Task brief.
Every line from the top of the material through the line holding "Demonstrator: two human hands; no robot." should be copied exactly, and only those lines.

Data section.
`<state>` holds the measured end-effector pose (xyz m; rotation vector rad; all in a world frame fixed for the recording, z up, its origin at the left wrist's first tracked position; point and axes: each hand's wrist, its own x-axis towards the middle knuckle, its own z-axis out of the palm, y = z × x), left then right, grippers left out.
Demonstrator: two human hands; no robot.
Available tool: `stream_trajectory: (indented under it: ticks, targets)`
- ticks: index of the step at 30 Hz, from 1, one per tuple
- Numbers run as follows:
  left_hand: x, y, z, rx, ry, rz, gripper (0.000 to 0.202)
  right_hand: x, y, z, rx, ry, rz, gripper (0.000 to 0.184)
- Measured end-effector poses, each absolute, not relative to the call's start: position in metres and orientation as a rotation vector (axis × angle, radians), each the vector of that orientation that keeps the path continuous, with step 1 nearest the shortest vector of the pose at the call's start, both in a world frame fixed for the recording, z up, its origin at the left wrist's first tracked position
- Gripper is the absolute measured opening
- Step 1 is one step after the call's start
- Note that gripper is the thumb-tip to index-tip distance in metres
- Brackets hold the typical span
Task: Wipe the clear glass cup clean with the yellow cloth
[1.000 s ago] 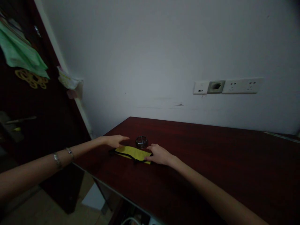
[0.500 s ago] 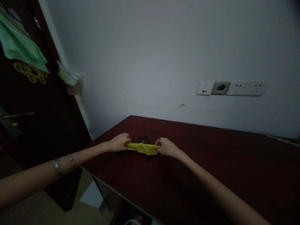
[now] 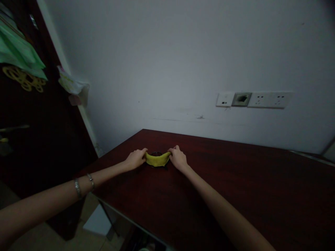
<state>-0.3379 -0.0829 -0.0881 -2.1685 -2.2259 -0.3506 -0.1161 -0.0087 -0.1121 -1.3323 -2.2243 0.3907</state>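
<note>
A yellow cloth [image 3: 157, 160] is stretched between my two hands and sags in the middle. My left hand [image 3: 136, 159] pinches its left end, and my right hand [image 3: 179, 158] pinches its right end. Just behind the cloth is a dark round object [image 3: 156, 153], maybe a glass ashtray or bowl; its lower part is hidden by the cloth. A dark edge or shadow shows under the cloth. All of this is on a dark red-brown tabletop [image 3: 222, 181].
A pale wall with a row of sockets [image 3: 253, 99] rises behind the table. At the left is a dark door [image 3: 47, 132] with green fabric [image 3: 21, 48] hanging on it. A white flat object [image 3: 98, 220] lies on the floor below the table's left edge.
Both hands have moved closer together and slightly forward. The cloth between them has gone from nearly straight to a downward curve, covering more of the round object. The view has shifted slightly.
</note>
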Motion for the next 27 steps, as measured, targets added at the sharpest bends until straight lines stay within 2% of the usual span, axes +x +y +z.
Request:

Answer space.
`<state>` holds the measured end-effector pose (xyz m; rotation vector rad; all in a world frame fixed for the recording, z up, its origin at the left wrist's first tracked position; point and axes: each hand's wrist, its own x-axis towards the middle knuckle, its own z-axis out of the palm, y = z × x), left then right, grippers left out.
Demonstrator: two human hands; no robot.

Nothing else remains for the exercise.